"Hogfather" is the second novel dealing with Death's granddaughter Susan (and the fourth dealing with Death himself). Now, one might ask how a seven-foot-skeleton can possibly have a granddaughter. Well, Death had a daughter by adoption and the girl finally married his apprentice (who was another of those ideas his servant Albert despises). Both Susan's parents are dead by now, but strangely enough (though it's not that strange on the Discworld) she has inherited some abilities from her grandfather. She can use his tools (a scythe and a sword, both fit to cut souls from the body), she can walk through doors and walls (as there's no way of keeping Death out) and she can even do The Voice. After leaving school, Susan has first (in "Hogfather") become a governess and later on (in "Thief of Time") even a teacher. She's scarily good at it.

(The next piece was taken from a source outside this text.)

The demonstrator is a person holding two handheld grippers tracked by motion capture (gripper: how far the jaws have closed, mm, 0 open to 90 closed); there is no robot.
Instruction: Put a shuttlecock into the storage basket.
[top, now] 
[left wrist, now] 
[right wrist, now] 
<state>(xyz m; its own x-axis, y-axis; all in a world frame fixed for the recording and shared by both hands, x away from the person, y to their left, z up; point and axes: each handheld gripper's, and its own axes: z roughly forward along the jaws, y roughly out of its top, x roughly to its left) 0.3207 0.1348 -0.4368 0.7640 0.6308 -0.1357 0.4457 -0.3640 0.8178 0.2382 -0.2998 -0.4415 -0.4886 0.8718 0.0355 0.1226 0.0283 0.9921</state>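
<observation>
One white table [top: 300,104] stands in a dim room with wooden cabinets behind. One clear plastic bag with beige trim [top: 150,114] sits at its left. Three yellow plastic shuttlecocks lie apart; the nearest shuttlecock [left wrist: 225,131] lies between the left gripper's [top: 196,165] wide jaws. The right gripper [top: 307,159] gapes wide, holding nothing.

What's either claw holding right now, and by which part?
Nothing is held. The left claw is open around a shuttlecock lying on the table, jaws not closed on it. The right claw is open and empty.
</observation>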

"Hogfather" also establishes the Auditors, forces of the universe that try to create and maintain order in the chaos that life brings (and thus can't stand any form of life, starting with bacteria and working its way up to humans). Unlike Death, who likes humans a lot, the Auditors thrive to destroy mankind - and all the anthropomorphic personifications humans on Discworld have created. Those include, beside Death, also the "Hogfather", the Discworld's equivalent to Santa Claus, and the Tooth Fairy (which, in "Hogfather" also has another job).
But I'm not writing this post about a novel that's been out for quite a while because I suddenly feel the notion to (especially as "Hogfather" is set around the time of Discworld-Christmas and my favourite read for this season), but because I finally acquired the movie. The movie has not been shown or distributed in Germany, but over amazon I got the version from the UK (which, luckily, has the same region code as Germany).
I do have a weak point for the novels dealing with Death and Susan (because they're both quite interesting characters) and I like good movies. My experience with British movies has been very good in the past, so I didn't think I'd risk too much in ordering the DVD.
After watching the three-hour-movie (it was actually produced as a two-parter for TV), I must say that it's just great - and I shall definitely include it in this year's Christmas rituals. Luckily my English is even far better than I thought - and so I could fully enjoy the whole movie.
The actors for the characters were well chosen, from Susan, Death (who has both a body and a voice) or Mr. Teatime (the villain of the tale) right down to minor characters like Nobby Nobbs and Constable Visit from the City Watch. I personally found the wizards of Unseen University especially funny (most of the faculty have gathered around HEX, the thinking machine, in the picture about this paragraph). But, to be honest, they're always funny.
The story is very true to the novel, with a few minor details left out (otherwise the movie might easily have been six hours long instead...). It balances out the grim aspects of the stories (like the murders Mr. Teatime does commit) with the funny ones (and there's a lot of them).
And it uses the many special effects in a very discreet way. They are there, but you won't notice them easily. Well, some of them, obviously. It's hard to ignore there's not a lot of flying horses around ... and even when you throw a poker through a skeleton, it's bound to hit something on the way through - the spine, if nothing else. Nevertheless, the movie never gives the impression of simply being build up on the special effects. They are necessary in some parts (and I've never seen a better likeness of the Discworld itself, plus the elephants and the turtle, of course), but there are there to tell the story, not just to be.
As an addition I will admit here that Mr. Teatime somehow reminded me of a German actor (although he's been in international films) who's been dead for quite some time: Klaus Kinski. Mr. Kinski was specialized in playing villains, he was blond (though he's not had two different eyes) and even the face and the voice pattern fit scarily with that of Mr. Teatime (who pronounces his own name Te-A-tim-E - but that's a villain's vanity for you...). If I were inclined to believe in reincarnation, I'd put my money on it that Mr. Marc Warren (the actor who plays Mr. Teatime) actually is the reincarnation of Mr. Kinski.
On the whole the only thing I can say about "Hogfather" is this: If you've got any interest whatsoever in Fantasy, watch it!